Task statement - Beginning with the line below that contains "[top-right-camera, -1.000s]" and ending with the line that contains "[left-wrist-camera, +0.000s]", retype every line exactly. Pictures are not copied.

★ ★ ★ ★ ★

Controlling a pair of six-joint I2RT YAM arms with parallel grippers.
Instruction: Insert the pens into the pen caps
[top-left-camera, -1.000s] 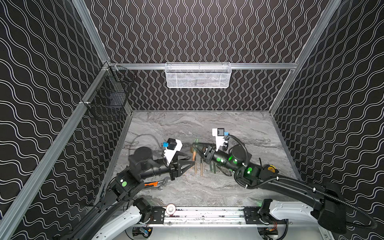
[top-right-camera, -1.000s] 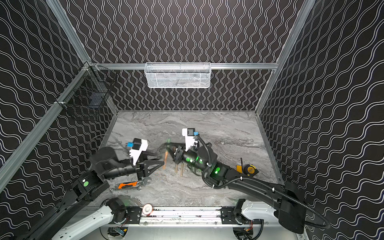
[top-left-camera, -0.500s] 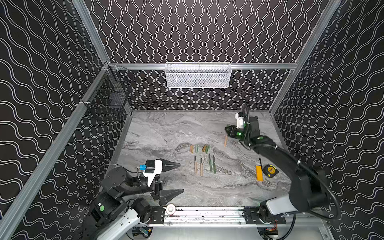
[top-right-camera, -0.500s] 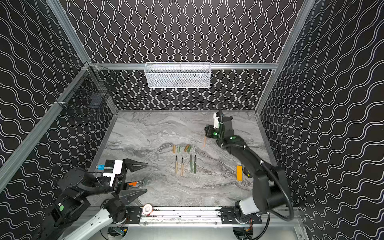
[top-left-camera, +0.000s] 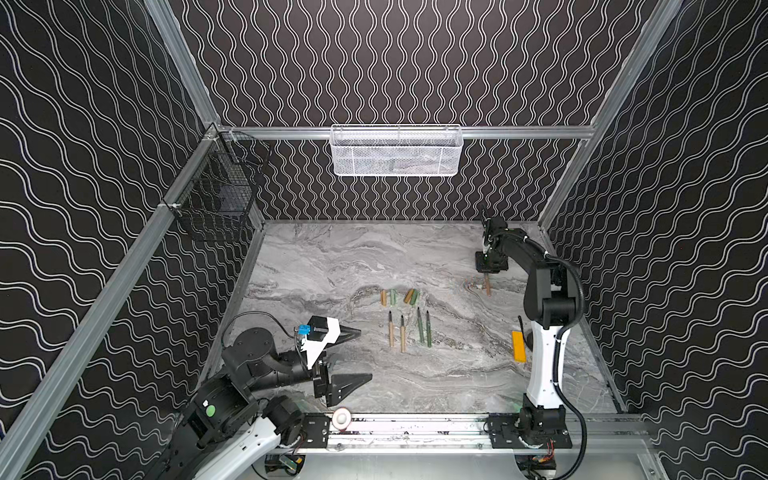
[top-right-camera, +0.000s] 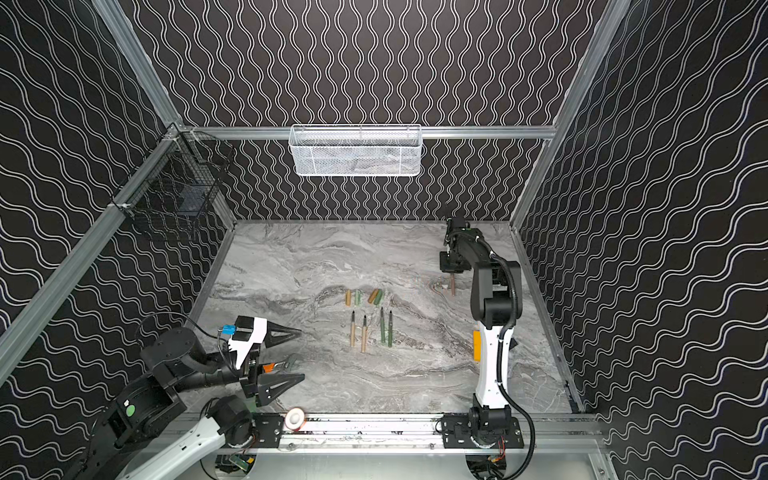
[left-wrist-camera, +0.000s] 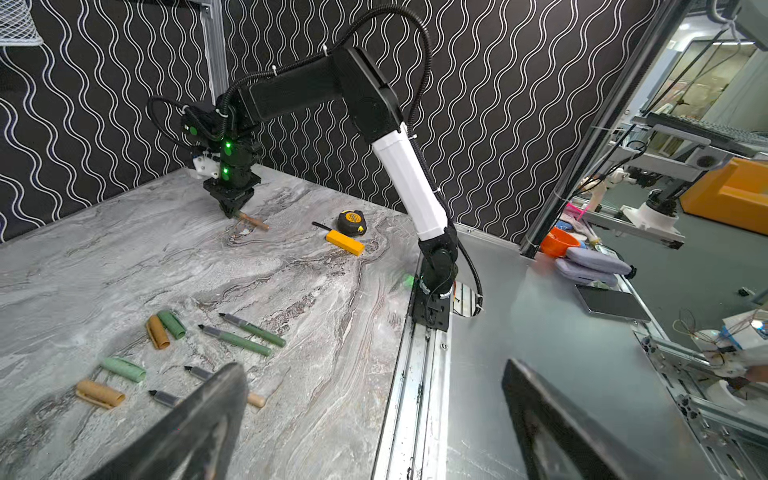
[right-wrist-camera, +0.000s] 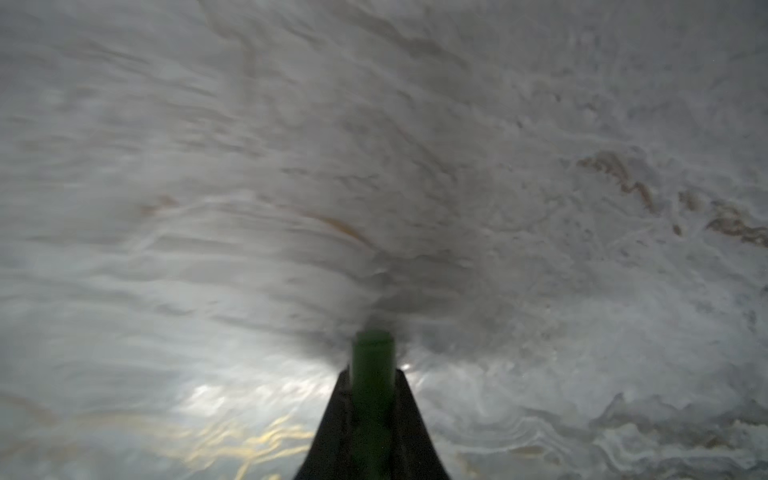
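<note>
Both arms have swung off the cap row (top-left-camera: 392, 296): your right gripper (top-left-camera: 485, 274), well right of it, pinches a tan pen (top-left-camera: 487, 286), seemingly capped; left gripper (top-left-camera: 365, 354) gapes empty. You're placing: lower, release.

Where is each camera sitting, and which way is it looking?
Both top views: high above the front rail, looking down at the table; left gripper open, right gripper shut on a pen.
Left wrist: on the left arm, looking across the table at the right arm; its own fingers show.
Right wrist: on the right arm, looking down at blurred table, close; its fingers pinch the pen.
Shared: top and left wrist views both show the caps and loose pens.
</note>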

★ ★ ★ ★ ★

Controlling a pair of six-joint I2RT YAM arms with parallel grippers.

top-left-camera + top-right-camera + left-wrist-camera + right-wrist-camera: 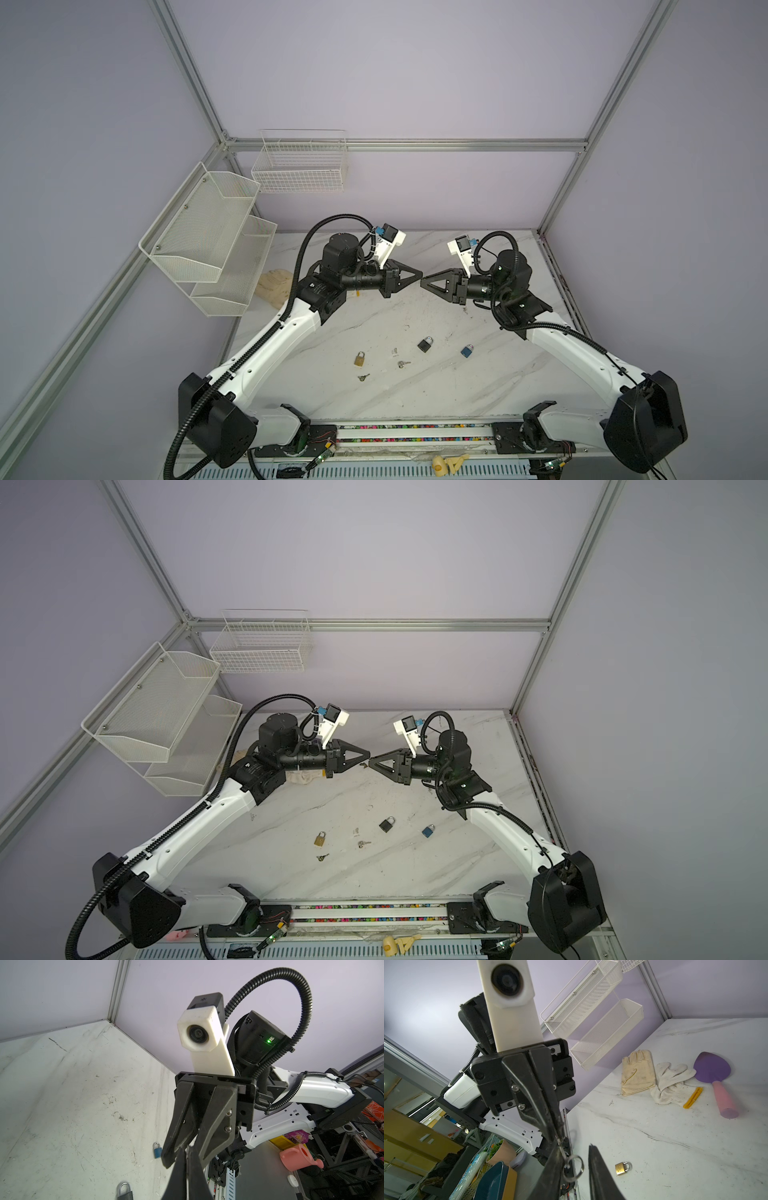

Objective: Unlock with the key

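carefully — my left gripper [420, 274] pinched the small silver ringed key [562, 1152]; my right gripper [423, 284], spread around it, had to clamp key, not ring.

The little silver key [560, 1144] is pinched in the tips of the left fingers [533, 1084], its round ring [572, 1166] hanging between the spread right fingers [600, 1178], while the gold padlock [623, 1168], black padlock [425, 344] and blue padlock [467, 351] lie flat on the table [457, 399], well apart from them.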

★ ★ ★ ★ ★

Reply to the exercise -
[top-right-camera, -1.000s] 
[top-left-camera, -0.500s] 
[top-right-camera, -0.500s] 
[top-left-camera, +0.000s] 
[top-right-camera, +0.000s] 
[left-wrist-camera, +0.000s] 

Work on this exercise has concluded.